ACTIVITY
Where the records below begin, start copying, and stop after the line that contains "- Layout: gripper"; reproduce every line exactly but omit pictures.

DATA EXCERPTS
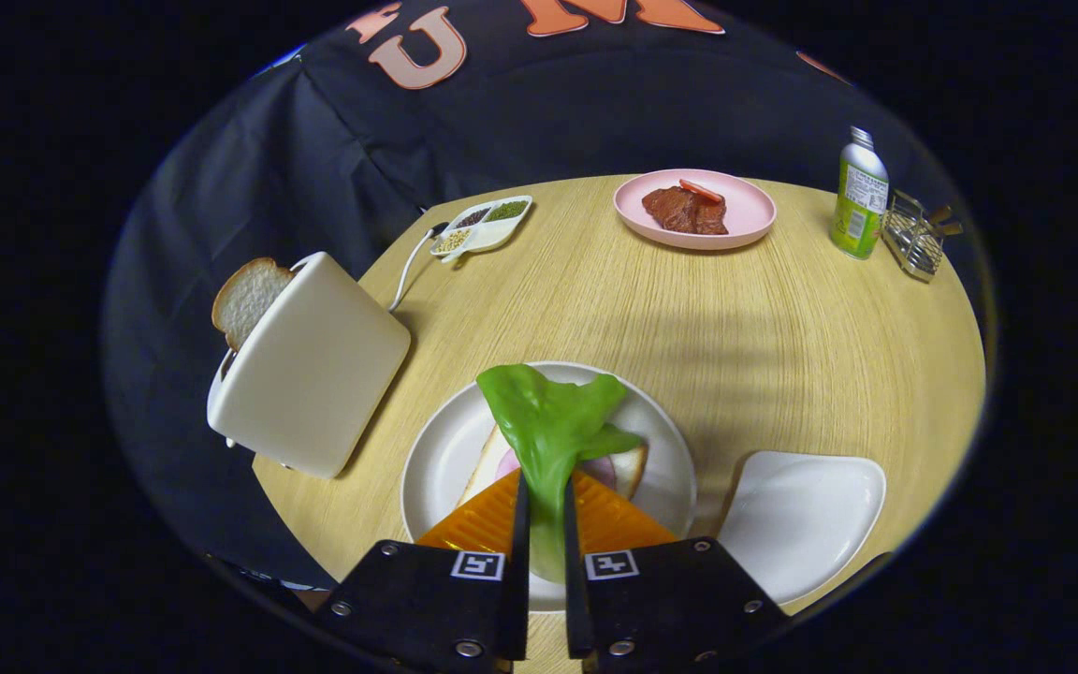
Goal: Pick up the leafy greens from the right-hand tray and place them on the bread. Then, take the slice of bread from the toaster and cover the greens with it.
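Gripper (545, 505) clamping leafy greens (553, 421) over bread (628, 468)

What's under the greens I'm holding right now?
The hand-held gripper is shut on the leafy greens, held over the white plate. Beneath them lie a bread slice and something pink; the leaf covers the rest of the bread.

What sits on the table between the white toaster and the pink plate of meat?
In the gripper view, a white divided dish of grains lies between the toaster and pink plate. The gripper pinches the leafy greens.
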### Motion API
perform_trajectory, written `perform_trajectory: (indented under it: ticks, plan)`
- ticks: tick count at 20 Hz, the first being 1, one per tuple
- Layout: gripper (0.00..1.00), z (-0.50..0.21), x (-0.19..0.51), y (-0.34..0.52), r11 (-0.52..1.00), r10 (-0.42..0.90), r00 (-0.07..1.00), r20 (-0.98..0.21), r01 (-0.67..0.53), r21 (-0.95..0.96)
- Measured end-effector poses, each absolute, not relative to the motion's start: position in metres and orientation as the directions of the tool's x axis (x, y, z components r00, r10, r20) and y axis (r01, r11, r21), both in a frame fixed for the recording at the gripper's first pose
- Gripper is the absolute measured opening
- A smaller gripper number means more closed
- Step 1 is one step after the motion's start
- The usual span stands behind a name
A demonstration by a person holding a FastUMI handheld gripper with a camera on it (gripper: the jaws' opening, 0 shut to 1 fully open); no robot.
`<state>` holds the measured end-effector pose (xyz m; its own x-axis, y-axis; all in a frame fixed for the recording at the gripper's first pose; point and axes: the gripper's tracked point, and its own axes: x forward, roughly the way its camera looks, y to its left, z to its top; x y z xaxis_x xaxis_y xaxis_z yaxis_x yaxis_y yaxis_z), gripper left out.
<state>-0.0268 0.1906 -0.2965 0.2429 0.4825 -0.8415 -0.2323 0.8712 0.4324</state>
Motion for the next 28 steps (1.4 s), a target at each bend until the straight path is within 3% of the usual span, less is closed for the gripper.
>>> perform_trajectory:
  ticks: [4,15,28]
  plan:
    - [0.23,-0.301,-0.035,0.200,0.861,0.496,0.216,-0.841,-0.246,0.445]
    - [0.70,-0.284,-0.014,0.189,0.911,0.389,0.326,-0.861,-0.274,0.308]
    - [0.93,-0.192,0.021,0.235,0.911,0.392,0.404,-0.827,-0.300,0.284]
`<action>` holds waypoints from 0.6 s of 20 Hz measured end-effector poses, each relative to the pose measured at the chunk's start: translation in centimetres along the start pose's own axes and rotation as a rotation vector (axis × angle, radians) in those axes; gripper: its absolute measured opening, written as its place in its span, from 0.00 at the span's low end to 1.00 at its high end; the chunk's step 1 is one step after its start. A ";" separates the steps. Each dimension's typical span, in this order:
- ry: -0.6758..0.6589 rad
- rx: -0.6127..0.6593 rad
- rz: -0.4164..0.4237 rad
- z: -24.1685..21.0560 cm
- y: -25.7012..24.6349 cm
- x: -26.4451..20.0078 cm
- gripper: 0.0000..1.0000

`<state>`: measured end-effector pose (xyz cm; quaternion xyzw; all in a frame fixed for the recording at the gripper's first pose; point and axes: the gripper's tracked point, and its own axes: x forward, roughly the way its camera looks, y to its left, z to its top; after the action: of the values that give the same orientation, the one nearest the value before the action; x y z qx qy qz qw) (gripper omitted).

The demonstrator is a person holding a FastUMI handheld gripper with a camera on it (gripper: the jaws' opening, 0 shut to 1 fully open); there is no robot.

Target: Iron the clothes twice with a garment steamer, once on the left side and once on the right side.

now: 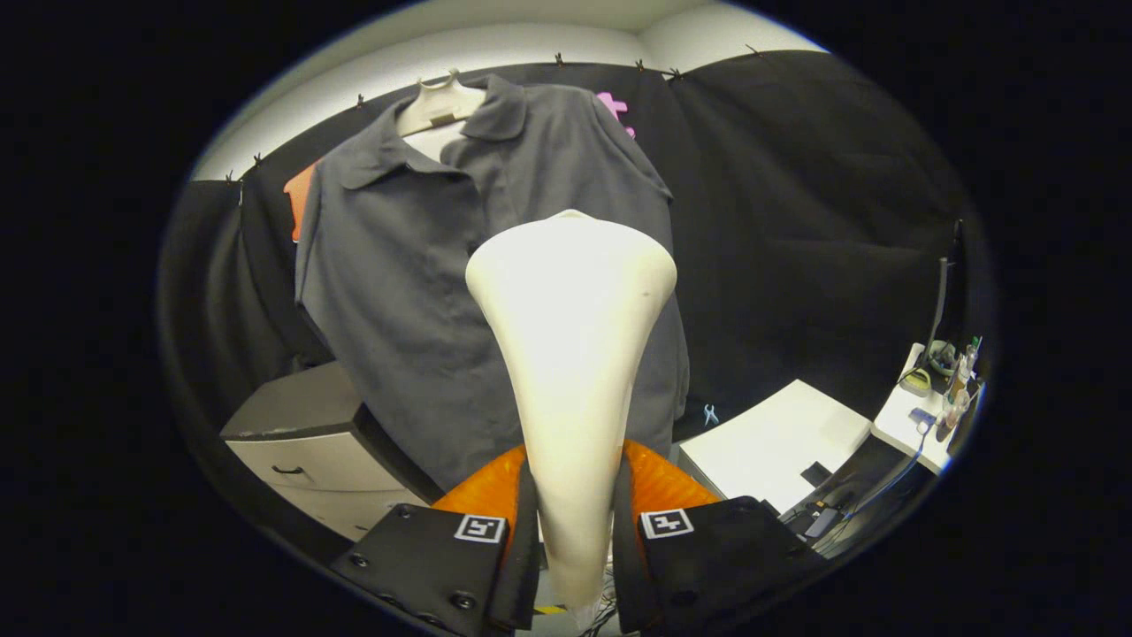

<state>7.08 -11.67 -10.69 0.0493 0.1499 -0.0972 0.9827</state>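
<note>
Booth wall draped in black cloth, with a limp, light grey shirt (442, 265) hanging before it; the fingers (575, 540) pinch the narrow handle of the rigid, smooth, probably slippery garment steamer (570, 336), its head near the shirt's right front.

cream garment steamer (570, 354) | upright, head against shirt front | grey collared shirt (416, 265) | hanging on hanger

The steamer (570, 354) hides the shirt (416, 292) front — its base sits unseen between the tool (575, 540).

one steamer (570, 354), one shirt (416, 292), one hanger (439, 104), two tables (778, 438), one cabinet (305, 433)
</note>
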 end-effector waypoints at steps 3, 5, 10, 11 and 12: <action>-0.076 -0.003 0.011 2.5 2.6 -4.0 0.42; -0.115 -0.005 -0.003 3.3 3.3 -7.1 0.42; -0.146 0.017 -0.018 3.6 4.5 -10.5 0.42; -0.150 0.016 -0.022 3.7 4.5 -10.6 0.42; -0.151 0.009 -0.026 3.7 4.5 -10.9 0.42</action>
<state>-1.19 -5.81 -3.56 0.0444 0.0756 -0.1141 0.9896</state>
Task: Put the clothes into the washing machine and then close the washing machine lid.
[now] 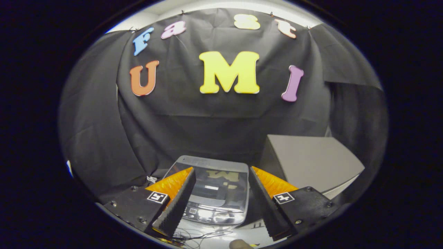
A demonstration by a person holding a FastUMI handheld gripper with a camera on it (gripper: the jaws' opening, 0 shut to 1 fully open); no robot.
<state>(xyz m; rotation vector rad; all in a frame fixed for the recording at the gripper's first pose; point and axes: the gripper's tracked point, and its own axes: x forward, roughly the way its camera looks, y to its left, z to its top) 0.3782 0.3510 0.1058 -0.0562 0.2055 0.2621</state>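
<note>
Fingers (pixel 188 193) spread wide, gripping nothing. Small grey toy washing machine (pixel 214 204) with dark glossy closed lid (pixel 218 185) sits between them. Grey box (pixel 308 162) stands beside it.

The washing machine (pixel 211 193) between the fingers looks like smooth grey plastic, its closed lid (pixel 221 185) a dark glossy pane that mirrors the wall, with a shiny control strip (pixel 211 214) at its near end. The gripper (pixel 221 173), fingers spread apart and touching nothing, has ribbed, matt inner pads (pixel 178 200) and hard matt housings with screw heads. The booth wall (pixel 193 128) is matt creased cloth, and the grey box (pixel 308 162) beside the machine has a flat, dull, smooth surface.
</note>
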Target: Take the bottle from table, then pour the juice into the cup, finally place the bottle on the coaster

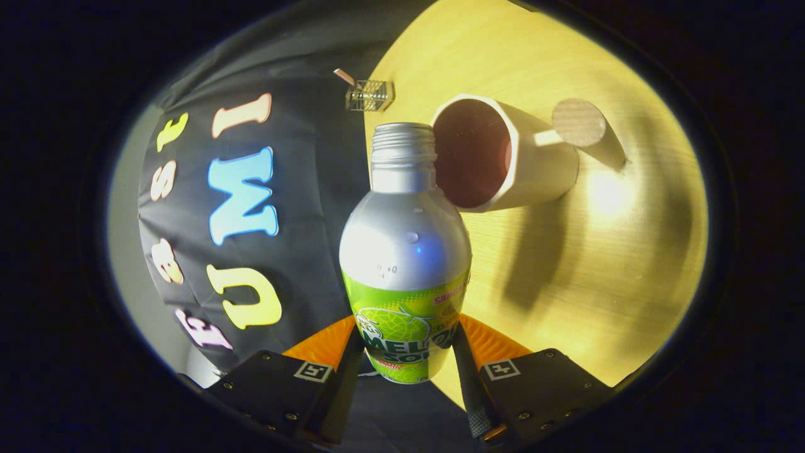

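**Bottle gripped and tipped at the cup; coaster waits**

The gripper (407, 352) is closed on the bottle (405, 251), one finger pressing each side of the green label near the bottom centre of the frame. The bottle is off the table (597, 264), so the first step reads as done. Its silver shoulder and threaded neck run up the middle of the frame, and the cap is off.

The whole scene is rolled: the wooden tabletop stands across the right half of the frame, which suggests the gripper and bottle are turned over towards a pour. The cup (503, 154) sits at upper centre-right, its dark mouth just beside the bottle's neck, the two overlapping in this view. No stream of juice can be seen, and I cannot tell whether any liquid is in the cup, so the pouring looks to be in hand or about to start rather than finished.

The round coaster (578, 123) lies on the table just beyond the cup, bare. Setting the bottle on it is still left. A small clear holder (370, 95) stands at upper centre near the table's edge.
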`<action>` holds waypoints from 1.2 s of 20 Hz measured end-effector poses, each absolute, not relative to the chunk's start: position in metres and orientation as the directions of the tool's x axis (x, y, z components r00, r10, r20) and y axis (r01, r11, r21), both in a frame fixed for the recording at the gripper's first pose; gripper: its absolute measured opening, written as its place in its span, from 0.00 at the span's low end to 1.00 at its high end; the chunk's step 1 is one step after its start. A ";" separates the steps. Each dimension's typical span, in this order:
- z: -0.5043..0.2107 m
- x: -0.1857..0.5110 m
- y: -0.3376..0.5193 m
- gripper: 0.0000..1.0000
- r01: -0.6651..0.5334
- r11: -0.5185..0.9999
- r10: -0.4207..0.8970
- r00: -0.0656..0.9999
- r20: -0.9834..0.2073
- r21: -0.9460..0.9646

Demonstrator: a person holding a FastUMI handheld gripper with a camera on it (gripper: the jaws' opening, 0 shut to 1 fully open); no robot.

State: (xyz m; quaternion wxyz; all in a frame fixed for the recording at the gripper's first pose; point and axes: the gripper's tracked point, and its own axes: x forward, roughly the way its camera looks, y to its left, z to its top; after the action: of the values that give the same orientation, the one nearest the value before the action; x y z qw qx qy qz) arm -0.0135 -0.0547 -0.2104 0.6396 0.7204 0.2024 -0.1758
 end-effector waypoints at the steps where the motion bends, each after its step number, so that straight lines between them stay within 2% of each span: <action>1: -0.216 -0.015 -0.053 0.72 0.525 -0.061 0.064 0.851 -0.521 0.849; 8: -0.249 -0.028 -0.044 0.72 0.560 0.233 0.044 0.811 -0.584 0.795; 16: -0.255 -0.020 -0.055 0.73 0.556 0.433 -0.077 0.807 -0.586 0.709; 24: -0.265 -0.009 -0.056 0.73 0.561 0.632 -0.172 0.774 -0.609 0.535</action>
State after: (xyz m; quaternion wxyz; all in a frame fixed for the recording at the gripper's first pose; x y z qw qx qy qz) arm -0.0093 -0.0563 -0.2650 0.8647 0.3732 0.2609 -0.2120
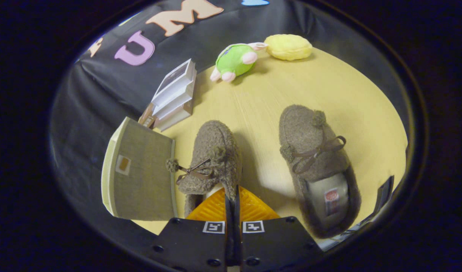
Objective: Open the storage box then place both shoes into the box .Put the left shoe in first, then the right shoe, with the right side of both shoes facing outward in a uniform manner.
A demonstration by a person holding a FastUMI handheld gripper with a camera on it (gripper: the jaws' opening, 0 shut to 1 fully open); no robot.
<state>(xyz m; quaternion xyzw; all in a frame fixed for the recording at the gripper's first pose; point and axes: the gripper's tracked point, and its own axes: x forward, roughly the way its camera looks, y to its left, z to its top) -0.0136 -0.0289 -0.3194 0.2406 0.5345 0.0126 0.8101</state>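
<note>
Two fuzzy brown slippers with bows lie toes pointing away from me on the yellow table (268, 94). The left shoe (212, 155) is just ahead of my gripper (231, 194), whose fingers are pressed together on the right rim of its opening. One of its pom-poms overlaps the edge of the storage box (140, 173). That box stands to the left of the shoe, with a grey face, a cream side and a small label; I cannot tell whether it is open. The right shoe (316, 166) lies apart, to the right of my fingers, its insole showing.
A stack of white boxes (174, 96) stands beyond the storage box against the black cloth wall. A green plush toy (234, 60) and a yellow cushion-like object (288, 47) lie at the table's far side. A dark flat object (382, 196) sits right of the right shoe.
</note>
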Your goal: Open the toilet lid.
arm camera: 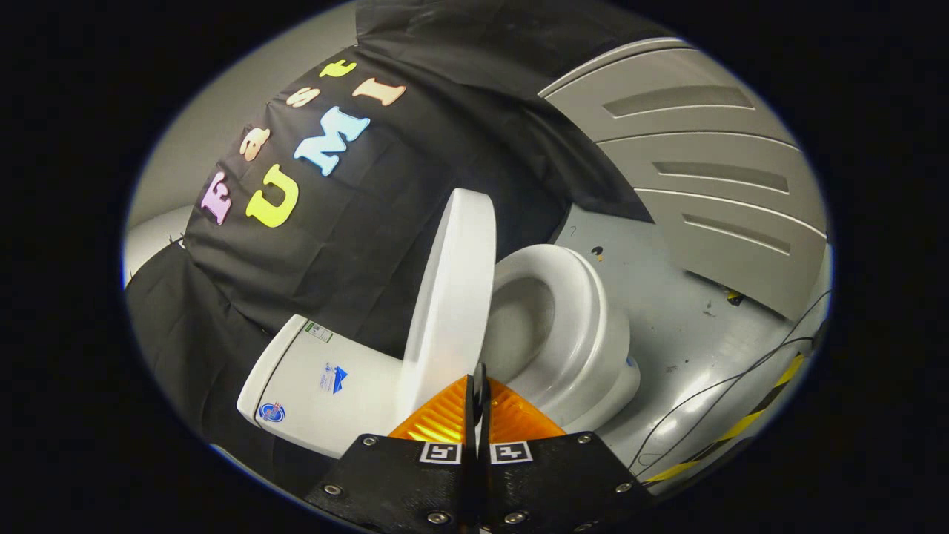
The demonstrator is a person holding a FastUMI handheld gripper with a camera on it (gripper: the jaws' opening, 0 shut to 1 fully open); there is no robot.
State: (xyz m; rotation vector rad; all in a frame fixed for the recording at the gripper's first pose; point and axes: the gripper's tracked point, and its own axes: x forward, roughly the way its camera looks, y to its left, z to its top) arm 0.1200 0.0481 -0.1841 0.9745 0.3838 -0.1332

EXERCISE RESPONSE
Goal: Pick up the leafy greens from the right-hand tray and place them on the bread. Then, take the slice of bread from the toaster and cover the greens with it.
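Gripper (545, 505) clamping leafy greens (553, 421) over bread (628, 468)

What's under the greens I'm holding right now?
The hand-held gripper is shut on the leafy greens, held over the white plate. Beneath them lie a bread slice and something pink; the leaf covers the rest of the bread.

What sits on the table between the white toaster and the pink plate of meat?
In the gripper view, a white divided dish of grains lies between the toaster and pink plate. The gripper pinches the leafy greens.
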### Motion API
perform_trajectory, written `perform_trajectory: (indented under it: ticks, plan)`
- ticks: tick count at 20 Hz, the first being 1, one per tuple
- Layout: gripper (0.00..1.00), z (-0.50..0.21), x (-0.19..0.51), y (-0.34..0.52), r11 (-0.52..1.00), r10 (-0.42..0.90), r00 (-0.07..1.00), r20 (-0.98..0.21), r01 (-0.67..0.53), r21 (-0.95..0.96)

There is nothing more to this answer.